Plus, as the lead-in to your paper’s story, an Introduction has to set the table for that entire story. That means you have to know what your story is (or likely will be)—you need a strong sense of how your story ends to start it meaningfully.

This is how I think Introductions often flummox us writers. Until our Results and Discussion are done, we usually don’t know exactly what our story is or how it ends! As you might imagine, that'll make writing our Introduction so much harder; at best, any Introduction draft we write before that point will be just our “best guess” for what the Introduction ultimately needs to be.

I’ve been wrong about my story enough times—and thrown out enough Introduction drafts because of it—to be leery of going into the Introduction too early. If you don’t mind that possibility, great—write your Introduction as early as you please! Me? I only want to write an Introduction once, so I wait until I have the best odds of success to do it.

MEETING THE PLAYERS

I said above that Introductions are very formulaic—good ones tend to contain specific things in a predictable order. So, let’s peek under the hood of an Introduction to see what these components look like. They are, in (more or less) this order:

1. The “Large Known” (1-2 sentences, rarely longer, very often the first sentence(s)).

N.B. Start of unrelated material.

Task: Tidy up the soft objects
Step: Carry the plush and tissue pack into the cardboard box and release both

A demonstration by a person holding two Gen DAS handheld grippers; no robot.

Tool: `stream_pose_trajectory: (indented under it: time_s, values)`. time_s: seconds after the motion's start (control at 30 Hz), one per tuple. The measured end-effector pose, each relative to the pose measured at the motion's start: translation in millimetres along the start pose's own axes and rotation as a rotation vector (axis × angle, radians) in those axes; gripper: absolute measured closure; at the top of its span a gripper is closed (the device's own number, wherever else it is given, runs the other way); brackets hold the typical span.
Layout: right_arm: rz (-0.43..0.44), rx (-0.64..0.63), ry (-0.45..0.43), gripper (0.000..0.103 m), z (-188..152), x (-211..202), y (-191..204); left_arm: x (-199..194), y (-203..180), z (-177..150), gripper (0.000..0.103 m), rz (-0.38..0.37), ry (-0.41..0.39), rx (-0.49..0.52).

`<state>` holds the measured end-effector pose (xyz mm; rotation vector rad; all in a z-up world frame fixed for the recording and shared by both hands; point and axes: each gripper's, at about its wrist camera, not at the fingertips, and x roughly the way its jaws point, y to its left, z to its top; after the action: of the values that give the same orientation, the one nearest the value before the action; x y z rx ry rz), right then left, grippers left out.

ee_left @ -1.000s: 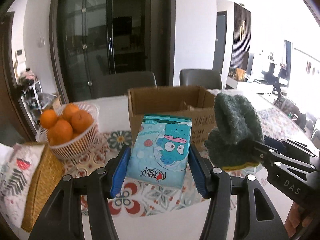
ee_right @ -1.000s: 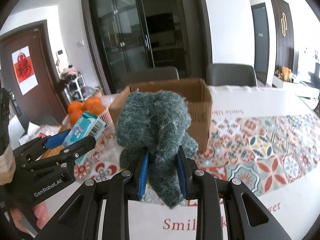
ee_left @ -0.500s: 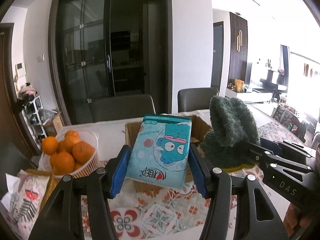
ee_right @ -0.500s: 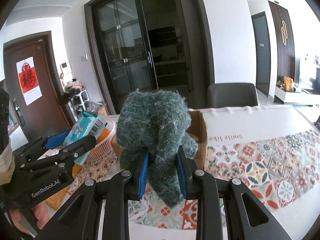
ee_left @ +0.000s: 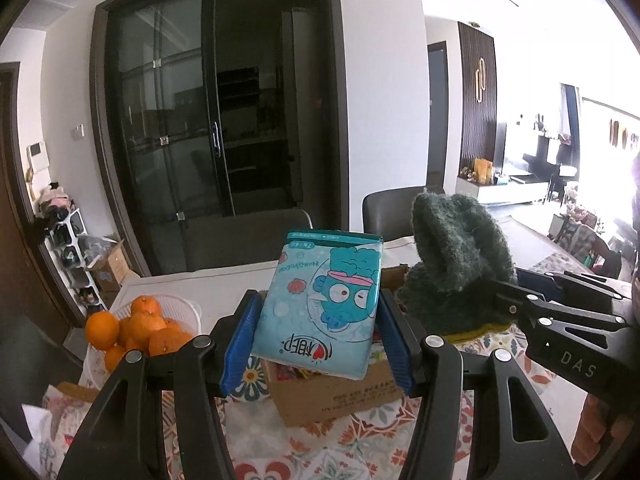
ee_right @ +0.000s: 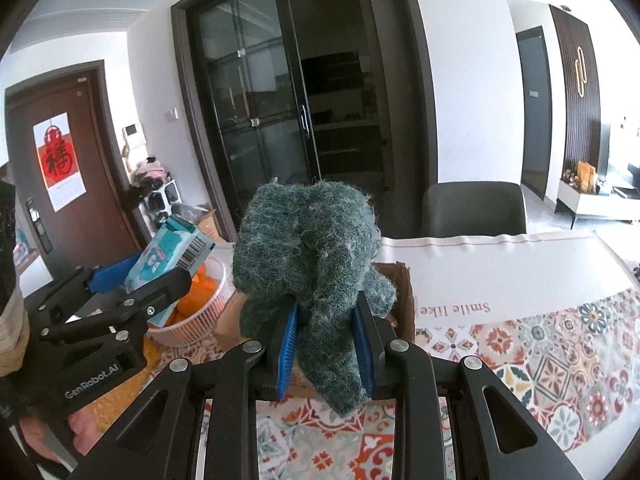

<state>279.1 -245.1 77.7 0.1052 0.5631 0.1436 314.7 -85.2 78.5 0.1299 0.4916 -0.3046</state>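
The tissue pack [ee_left: 320,304], pale blue with a cartoon fish, is clamped between the blue pads of the left gripper [ee_left: 316,340] and held in the air above the cardboard box [ee_left: 336,392]. Left of the box a white basket of oranges [ee_left: 140,328] sits on the patterned tablecloth [ee_right: 540,352]. To the right, the right gripper [ee_right: 326,344] pinches a crumpled dark green knit cloth [ee_right: 312,256], raised over the same box.
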Motion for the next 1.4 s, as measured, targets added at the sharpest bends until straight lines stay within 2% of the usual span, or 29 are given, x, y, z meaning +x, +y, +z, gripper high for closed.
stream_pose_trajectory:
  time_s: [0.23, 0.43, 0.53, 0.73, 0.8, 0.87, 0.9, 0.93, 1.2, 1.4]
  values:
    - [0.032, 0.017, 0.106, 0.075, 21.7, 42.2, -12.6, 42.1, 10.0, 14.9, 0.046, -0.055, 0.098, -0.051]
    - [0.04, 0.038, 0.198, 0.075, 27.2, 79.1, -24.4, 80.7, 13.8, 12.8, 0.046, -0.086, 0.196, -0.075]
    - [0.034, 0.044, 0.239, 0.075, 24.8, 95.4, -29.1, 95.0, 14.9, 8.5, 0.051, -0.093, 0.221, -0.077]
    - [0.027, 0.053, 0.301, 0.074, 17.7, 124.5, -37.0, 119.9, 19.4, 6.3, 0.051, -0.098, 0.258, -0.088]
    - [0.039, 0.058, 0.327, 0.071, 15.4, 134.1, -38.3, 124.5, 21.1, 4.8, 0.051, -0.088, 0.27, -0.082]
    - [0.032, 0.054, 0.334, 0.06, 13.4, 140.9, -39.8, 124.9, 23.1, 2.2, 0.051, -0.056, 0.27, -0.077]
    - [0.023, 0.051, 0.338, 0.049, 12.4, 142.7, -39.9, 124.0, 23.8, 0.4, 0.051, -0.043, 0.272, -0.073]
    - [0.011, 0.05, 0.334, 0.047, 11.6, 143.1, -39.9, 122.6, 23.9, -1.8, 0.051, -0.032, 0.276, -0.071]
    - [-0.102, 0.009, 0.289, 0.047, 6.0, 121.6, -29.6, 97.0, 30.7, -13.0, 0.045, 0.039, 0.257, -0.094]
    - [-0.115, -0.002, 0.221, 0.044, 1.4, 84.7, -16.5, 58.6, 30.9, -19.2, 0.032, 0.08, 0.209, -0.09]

2. The “Large Unknown” (Often, the rest of the first paragraph, perhaps some/all of the second).

3. The “Small Unknown” (Often, the first sentence of the second/third paragraph, rarely longer, often a topic sentence and a transition sentence rolled into one).

4. The “Small Knowns” (Usually, the next several paragraphs and the bulk of the Introduction as a whole).

5. “Justification” (Variable in length and placement. Sometimes as short as one sentence, other times a paragraph or more. Sometimes found early, but more often placed near the end).

6. Questions, Hypotheses, and Predictions (Almost always the last paragraph of the Introduction, rarely longer).

If this list of items feels unfamiliar, you wouldn't be alone—most scientists I know had to “discover” their existence as they developed as writers (myself included). This is one of those "unspoken patterns" in sciences I'm trying my darnest to speak explicitly here.

I’ll explain each part of this "Introduction formula," and I'll also how I tackle to write them, in a minute. First, notice that an Introduction almost always ends with a paragraph focused on your questions, hypotheses, and predictions (or, sometimes, related concepts like “goals,” “aims,” “objectives,” etc.).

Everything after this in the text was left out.